Sei anni dopo il referendum sull’acqua, il Consiglio di stato ha convalidato il metodo tariffario individuato dell’Autorità. Si possono così finanziare gli investimenti necessari, compresi quelli richiesti dalle procedure comunitarie di infrazione.
La sentenza del Consiglio di stato
A distanza di sei anni dal referendum sull’acqua, a fine maggio 2017 il Consiglio di stato ha messo la parola fine a ogni discussione e ha convalidato il metodo tariffario dell’Autorità. Ora, gli investimenti resi necessari anche dalle procedure di infrazione comunitarie possono trovare il loro finanziamento.
Il nostro paese ha già subito condanne da parte della Corte di giustizia europea per il mancato rispetto della direttiva 1991/271/Ce sul trattamento delle acque reflue urbane, con sanzioni per quasi 500 milioni dovute a violazioni in oltre mille agglomerati urbani. Il metodo tariffario messo a punto dal regolatore era stato tacciato di avere reintrodotto in modo surrettizio (oneri finanziari) l’adeguata remunerazione del capitale, abrogata dal referendum del 2011. Una situazione che ha allontanato gli investitori e impedito che opere necessarie e imprescindibili potessero essere avviate.
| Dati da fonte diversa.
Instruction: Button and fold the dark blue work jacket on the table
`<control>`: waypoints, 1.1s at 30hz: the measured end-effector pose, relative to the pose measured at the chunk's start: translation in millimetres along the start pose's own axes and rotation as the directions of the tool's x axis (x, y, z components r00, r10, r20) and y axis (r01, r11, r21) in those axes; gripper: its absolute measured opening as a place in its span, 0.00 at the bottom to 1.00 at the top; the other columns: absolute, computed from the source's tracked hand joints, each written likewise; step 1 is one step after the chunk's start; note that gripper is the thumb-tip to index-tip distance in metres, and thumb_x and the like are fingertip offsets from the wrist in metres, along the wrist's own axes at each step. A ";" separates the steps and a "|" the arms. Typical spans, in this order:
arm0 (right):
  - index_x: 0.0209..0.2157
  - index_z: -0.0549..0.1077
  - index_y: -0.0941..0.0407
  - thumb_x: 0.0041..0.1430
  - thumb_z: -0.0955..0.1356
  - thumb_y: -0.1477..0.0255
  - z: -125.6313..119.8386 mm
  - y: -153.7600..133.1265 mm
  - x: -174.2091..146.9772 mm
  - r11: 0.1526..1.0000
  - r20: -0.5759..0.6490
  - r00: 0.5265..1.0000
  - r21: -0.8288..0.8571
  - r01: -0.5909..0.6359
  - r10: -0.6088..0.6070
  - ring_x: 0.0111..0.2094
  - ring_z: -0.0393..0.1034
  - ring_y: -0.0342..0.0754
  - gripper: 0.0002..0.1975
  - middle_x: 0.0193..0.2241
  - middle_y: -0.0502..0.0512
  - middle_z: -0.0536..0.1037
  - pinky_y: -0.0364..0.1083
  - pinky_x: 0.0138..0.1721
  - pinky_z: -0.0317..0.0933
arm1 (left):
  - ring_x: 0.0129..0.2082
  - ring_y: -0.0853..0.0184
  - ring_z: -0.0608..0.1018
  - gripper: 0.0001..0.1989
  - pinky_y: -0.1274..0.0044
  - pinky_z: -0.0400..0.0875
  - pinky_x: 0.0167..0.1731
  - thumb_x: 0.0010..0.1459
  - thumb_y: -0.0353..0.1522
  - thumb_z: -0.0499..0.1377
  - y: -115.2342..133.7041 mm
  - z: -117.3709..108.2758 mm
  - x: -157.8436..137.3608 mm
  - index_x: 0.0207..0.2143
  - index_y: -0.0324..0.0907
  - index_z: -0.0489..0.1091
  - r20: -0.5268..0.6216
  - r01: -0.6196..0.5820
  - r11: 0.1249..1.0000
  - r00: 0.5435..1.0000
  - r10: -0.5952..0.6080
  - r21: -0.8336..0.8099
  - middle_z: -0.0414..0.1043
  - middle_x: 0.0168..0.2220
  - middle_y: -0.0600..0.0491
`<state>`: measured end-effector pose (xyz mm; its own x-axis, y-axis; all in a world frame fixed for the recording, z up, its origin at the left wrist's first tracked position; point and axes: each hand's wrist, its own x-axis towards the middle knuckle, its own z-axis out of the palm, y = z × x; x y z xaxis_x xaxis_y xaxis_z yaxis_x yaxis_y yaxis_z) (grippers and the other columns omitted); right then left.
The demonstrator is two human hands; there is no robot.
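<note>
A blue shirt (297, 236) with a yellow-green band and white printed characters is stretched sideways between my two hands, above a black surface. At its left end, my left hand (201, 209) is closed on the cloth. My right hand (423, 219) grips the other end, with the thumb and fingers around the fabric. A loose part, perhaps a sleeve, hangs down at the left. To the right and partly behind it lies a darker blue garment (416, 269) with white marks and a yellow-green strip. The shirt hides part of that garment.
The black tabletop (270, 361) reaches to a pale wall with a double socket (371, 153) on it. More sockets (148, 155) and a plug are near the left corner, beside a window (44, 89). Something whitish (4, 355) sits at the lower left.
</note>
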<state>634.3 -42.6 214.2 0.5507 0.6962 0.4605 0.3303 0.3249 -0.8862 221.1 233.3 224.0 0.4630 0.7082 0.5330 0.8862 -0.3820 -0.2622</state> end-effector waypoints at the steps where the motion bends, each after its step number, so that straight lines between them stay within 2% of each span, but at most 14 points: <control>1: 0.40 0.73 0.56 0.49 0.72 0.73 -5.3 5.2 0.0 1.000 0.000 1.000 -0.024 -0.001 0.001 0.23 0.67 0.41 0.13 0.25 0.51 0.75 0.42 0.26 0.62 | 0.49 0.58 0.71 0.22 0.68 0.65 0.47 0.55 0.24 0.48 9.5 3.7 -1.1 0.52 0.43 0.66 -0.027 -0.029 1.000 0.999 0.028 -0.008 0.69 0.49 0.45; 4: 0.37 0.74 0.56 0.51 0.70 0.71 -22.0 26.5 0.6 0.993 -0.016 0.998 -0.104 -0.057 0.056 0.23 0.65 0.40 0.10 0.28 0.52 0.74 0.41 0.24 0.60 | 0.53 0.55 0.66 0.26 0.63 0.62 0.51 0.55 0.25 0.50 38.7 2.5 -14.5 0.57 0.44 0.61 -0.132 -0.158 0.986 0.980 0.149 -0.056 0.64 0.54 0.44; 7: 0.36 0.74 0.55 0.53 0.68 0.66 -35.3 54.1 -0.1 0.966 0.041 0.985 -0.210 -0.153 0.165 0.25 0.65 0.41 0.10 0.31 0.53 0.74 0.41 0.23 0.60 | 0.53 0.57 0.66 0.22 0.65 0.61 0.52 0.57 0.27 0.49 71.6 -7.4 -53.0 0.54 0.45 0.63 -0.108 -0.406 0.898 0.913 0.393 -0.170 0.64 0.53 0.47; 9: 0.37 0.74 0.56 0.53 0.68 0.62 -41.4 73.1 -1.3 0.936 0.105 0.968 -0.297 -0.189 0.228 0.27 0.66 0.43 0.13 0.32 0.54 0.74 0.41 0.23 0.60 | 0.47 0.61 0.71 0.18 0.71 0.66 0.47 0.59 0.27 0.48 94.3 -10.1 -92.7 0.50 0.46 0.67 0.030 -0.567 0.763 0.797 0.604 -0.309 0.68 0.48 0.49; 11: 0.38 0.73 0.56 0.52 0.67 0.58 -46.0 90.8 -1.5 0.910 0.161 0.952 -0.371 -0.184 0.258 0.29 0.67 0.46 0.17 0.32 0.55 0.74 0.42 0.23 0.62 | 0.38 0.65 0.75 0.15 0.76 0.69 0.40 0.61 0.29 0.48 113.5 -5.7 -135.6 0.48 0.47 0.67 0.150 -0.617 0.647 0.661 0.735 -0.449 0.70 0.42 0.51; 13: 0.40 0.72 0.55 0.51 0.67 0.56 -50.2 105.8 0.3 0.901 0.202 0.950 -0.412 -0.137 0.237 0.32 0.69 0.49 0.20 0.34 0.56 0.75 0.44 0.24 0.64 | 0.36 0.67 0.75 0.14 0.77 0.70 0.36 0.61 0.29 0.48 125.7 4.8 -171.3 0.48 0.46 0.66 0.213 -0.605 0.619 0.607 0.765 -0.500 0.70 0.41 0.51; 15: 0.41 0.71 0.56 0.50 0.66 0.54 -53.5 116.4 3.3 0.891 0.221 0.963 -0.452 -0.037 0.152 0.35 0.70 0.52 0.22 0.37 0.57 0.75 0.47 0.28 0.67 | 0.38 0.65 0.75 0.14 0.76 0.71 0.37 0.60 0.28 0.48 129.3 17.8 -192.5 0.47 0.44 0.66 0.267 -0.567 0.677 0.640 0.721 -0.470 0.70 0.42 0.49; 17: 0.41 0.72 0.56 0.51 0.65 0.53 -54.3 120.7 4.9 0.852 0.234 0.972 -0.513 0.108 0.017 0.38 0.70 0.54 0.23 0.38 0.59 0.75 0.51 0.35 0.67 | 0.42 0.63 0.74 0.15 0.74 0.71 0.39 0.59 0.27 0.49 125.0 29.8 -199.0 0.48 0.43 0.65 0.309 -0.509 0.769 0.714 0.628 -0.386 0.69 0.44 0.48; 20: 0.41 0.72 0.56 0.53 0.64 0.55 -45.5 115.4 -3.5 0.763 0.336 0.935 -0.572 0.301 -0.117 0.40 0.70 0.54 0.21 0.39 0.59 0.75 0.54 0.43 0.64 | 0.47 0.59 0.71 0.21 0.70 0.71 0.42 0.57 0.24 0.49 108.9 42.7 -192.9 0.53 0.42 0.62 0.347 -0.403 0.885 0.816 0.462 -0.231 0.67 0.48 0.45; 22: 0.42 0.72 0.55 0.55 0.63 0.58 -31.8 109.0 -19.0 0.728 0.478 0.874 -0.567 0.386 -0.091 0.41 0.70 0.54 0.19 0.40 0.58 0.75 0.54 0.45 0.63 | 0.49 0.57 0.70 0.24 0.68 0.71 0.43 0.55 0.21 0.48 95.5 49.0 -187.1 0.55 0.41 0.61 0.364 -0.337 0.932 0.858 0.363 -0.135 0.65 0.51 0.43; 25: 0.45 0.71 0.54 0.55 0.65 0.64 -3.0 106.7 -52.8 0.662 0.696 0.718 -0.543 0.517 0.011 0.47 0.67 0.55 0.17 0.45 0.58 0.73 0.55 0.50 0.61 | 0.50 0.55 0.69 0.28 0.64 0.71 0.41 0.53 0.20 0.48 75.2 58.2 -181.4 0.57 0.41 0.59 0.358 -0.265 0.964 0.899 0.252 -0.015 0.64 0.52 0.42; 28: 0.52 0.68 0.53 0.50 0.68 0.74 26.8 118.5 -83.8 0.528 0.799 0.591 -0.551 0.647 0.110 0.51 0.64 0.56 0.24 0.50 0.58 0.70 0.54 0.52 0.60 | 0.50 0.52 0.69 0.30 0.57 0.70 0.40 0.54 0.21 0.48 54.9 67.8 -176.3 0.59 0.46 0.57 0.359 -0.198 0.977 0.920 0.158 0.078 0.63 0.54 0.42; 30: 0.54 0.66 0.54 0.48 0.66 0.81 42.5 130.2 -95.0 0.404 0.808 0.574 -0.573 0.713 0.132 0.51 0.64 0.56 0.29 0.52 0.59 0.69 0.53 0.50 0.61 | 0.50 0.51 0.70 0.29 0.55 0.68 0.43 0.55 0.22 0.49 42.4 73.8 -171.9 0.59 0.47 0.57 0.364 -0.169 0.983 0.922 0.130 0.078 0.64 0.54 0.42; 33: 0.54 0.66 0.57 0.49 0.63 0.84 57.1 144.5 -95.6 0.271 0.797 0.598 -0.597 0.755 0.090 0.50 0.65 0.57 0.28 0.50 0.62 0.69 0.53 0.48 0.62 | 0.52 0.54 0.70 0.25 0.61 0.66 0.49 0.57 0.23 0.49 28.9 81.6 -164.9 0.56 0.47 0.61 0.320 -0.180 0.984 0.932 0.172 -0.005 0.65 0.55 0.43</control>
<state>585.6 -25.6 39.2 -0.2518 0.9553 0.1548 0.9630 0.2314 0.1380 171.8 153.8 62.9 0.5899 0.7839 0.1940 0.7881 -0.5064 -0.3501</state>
Ora la sentenza del Consiglio di stato toglie tutti i dubbi sul metodo tariffario idrico: il Consiglio afferma che i ricorrenti hanno confuso il concetto di «copertura integrale dei costi», prevista dall’ordinamento comunitario e confermata dal referendum, con quello di «adeguata remunerazione» del capitale, che presuppone un riconoscimento certo e predeterminato della remunerazione del proprio investimento.
Secondo il Consiglio di stato il nuovo metodo tariffario risponde quindi allo spirito referendario del 2011 perché sostituisce a una remunerazione fissa e garantita un costo finanziario standard che dipende da tassi di mercato pagati da attività prive di rischio e da un premio per la rischiosità specifica degli investimenti nel settore idrico. Una remunerazione “congrua” e coerente con la provvista finanziaria per fare gli investimenti.
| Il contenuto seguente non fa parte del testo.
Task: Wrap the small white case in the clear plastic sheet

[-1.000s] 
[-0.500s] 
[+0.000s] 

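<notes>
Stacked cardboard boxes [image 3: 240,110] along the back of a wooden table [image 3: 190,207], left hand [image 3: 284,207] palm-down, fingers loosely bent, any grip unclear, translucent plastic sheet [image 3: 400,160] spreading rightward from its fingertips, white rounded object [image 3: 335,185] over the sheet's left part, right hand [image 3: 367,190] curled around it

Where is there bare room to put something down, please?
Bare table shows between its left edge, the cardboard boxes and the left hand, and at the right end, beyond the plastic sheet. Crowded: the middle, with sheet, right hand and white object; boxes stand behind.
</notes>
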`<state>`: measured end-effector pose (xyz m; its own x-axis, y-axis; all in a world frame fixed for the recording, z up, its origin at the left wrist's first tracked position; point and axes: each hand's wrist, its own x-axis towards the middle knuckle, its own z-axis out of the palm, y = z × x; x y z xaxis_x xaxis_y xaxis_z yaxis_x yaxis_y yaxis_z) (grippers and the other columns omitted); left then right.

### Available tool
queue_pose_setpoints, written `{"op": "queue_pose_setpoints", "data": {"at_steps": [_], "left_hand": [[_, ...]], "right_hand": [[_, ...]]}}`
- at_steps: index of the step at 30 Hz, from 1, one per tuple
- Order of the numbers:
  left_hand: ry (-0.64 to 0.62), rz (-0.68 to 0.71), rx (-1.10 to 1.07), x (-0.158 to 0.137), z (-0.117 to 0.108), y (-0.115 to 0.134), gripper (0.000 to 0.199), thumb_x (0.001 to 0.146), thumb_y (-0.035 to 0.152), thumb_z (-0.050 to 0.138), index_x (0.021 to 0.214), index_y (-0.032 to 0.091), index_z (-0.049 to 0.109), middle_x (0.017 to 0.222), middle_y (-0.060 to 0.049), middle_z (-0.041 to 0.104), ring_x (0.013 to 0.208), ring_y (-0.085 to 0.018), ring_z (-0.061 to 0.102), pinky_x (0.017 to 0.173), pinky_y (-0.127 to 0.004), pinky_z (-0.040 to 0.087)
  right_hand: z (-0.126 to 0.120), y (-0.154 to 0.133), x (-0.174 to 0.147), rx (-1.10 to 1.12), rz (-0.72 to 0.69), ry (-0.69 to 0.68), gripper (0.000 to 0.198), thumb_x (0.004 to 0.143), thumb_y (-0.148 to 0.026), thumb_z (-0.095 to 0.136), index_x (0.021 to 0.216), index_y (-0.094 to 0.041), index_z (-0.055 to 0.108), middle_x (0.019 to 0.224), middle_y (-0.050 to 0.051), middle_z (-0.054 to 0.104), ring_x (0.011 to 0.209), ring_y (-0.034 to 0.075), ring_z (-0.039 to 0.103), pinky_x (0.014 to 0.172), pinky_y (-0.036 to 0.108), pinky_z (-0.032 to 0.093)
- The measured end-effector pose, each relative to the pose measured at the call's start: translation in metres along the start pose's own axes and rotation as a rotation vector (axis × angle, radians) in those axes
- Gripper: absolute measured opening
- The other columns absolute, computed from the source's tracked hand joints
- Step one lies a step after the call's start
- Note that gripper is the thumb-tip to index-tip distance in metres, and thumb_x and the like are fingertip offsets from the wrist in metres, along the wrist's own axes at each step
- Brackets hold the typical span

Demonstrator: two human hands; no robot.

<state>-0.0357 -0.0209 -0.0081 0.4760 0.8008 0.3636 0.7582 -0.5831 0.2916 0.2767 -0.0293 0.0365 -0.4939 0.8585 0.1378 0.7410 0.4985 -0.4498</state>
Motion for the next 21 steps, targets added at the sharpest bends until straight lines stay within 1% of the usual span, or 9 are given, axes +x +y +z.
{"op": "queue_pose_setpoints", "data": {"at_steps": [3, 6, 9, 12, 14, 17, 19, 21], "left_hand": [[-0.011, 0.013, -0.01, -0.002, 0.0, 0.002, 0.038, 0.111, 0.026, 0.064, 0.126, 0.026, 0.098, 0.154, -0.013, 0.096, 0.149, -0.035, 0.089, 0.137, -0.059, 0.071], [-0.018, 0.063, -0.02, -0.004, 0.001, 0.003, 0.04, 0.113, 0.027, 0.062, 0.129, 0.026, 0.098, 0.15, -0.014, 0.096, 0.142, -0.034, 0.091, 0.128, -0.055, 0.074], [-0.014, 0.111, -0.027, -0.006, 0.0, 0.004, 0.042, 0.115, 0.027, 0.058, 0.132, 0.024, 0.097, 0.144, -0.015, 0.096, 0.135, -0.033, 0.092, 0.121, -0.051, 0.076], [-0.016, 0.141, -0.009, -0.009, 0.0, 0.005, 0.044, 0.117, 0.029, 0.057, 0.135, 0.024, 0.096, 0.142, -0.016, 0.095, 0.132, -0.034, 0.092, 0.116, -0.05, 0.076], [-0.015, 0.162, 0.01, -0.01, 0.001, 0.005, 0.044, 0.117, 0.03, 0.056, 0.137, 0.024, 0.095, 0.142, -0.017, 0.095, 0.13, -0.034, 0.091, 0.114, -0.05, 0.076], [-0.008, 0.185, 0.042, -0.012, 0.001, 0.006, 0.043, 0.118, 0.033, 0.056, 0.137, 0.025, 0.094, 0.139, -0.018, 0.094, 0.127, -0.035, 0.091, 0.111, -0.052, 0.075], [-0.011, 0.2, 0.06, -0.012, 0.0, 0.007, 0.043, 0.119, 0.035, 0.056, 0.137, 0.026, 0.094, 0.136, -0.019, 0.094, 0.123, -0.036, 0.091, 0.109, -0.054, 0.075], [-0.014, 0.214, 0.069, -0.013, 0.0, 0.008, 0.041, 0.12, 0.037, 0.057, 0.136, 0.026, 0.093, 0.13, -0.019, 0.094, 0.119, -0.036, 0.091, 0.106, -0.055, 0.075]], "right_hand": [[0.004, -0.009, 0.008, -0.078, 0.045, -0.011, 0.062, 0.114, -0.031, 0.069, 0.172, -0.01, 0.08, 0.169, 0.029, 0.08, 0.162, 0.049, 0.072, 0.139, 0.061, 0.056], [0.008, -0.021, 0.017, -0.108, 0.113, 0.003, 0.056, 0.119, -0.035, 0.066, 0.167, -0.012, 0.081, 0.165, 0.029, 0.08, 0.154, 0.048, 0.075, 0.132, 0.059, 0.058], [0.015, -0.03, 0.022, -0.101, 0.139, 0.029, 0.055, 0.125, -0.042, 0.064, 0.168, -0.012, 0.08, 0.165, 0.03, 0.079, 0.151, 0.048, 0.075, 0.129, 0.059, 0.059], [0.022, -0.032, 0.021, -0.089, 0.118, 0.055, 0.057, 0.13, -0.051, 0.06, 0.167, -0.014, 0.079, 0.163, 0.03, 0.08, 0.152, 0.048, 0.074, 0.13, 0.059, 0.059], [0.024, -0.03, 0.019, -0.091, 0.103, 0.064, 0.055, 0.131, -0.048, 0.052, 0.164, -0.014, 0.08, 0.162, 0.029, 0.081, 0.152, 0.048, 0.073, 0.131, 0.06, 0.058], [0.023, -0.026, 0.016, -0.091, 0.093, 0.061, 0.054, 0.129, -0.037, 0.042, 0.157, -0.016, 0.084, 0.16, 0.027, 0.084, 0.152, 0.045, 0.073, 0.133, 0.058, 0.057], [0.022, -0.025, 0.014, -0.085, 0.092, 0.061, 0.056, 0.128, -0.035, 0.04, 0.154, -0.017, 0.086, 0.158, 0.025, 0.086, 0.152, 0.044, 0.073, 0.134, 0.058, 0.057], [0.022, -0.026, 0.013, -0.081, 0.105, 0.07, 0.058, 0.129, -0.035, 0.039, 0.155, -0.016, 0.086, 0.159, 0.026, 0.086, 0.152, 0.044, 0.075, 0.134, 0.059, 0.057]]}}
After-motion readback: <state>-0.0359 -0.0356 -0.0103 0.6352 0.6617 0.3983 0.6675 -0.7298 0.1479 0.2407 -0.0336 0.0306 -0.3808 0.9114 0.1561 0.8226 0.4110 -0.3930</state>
La sentenza del Consiglio di stato chiarisce che la regolazione indipendente è strumento di tutela degli utenti. E che gli investimenti, laddove coerenti con il fabbisogno ed efficienti, vanno fatti nell’interesse delle generazioni future. Il dibattito, in questa prospettiva, si riduce alla contrapposizione tra coloro che vogliono tariffe basse a ogni costo, facendo prevalere il benessere delle generazioni correnti su quello delle generazioni future, e coloro che auspicano scelte e direzioni rispettose del benessere sociale intergenerazionale.
I benefici di quattro anni di regolazione indipendente
La scelta di delegare a un’Autorità di riconosciuta reputazione la riscrittura delle regole, franate sotto il referendum del 2011, ha contribuito a restituire credibilità a un settore industriale penalizzato da quasi 2mila operatori, gran parte dei quali gestioni dirette degli enti. Le competenze del regolatore riguardano molti aspetti: la definizione di costi efficienti, il metodo tariffario, le fissazione di standard minimi di qualità contrattuale, la verifica dei piani d’ambito, la predisposizione delle convenzioni tipo per l’affidamento del servizio.
In questi anni, l’Autorità per l’energia elettrica il gas e i servizi idrici ha gestito il difficile equilibrio tra recupero dei costi pregressi, figli di una stagione politica nella quale la tariffa idrica è stata anche strumento di gestione del consenso, miglioramento del ritardo infrastrutturale accumulato e sostenibilità per le utenze, in particolare le più deboli.